# People's choice competition



## cheech (Aug 11, 2007)

Well doing my first competition for my sister's church.

They are having a people's choice award, cooking chicken and ribs. The church will supply the meat and the cookers (55 gallon barrels cut in half then  one half made into a lid)

Does any one have any suggestions for how to make the right stuff for a peoples choice competition?


----------



## peculiarmike (Aug 11, 2007)

Must be grilling?


----------



## pigcicles (Aug 11, 2007)

You're already doing it Cheech. You just gotta show up and do your thing buster. Take your favorite rub and you're off to a winning start.


----------



## crewdawg52 (Aug 11, 2007)

Cheech, brine the chicken and smoke it all.  Load the charcoal on one end and meat on the other end.  Take your probe and ET-73 (I'm sure you have one) to check temps.

'nough said....  
	

	
	
		
		



		
			






   Good Luck!

Dawg


----------



## bbq bubba (Aug 11, 2007)

Crewdawg's got the chicken right, now take them ribs, rub em with some of Jeff's rub and your a winner!!


----------



## crewdawg52 (Aug 11, 2007)

Darn,  with all this talk about dead animal flesh, guess I gotta do a butt and fattie sunday....


----------



## cheech (Aug 12, 2007)

yes it does sound a bit like grilling but like it has been mention i will place the meat on onside and the heat on the other

some of the guys competing are nervous because my brother in law is bringing in a ringer   I just wish I knew who this ringer is


----------



## bbq bubba (Aug 14, 2007)

Yo D, you leaving us hanging here, was the comp yesterday?


----------



## deejaydebi (Aug 14, 2007)

Maybe it's you?


----------



## cheech (Aug 15, 2007)

Yeah Debi that is what he told me too. That it is me but really I certainly do not feel like a ringer.


----------



## db bbq (Aug 15, 2007)

Cheech
Good rub and a SWEET sauce for the peoples choice, Not to spicey!!!!    Good Luck.....DB BBQ


----------



## cheech (Aug 20, 2007)

Ok so I found out it was not a "real competition".
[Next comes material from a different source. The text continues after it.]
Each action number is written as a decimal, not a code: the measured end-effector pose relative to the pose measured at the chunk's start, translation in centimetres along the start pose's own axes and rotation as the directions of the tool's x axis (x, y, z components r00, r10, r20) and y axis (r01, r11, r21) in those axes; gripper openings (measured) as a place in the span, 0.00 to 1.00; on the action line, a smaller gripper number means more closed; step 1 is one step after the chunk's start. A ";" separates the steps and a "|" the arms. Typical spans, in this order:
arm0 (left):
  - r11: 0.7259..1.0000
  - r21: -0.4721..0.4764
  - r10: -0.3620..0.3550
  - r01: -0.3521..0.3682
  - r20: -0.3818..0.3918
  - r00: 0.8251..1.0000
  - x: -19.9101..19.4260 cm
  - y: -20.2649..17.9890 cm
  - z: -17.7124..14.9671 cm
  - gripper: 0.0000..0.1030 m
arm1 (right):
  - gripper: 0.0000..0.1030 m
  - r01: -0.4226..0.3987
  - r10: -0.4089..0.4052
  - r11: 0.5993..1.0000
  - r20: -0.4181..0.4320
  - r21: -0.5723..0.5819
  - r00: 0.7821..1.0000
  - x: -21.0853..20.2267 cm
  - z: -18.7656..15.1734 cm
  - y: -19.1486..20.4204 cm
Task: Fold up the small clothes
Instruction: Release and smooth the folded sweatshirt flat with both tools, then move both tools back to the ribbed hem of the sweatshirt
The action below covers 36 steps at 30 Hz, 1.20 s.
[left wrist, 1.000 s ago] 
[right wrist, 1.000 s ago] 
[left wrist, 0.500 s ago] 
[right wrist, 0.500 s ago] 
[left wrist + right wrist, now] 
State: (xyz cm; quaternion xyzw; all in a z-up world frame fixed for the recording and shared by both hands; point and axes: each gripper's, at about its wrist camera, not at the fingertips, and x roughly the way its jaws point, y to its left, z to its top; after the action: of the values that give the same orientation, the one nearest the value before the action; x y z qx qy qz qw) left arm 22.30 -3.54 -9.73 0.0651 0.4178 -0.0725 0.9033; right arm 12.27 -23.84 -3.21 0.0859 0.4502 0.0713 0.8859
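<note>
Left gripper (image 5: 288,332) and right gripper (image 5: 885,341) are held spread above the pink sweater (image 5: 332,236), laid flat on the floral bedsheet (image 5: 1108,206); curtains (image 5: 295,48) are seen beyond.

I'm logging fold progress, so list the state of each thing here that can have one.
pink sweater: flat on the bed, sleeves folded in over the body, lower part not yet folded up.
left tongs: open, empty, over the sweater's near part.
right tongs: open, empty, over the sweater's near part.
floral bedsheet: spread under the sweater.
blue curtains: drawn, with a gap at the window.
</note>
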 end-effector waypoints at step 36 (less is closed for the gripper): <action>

They told me after the contest was half started that they will be judging on presentation (Like having a nice place setting for the judges to sample the food) Prior to the contest they said that it would not be on presentation 
	

	
	
		
		



		
		
	


	





The first and second place team boiled their ribs! 
I refuse to boil my ribs.

But it was a good time and my ribs and chicken tasted great. I found a person that has made ribs before and that helped a ton. (He knew what he was doing)

We had 15 racks of ribs and around 50 pieces of chicken and enough room to cook 4 ribs and 6 chickens.

I hope to have pictures later.


----------



## bud's bbq (Aug 21, 2007)

Cheech,

Sounds like you had a good time and am very proud that you stuck to the NBR credo  (no boiled ribs).

See you at Silver Lake.


----------



## deejaydebi (Aug 21, 2007)

That not fair you were robbed! How can they change the rules at the last minute? I know you had the best ribs because - well ... Your our Cheech!


----------



## cheech (Aug 23, 2007)

It was a festival type of get together as an outreach event.

They had remote controlled airplanes, square dancing, a clown, bounce things for the kids, popcorn, cotton candy, a band, etc

It was fun but with out rules that are stuck to it was a bit disappointing.


----------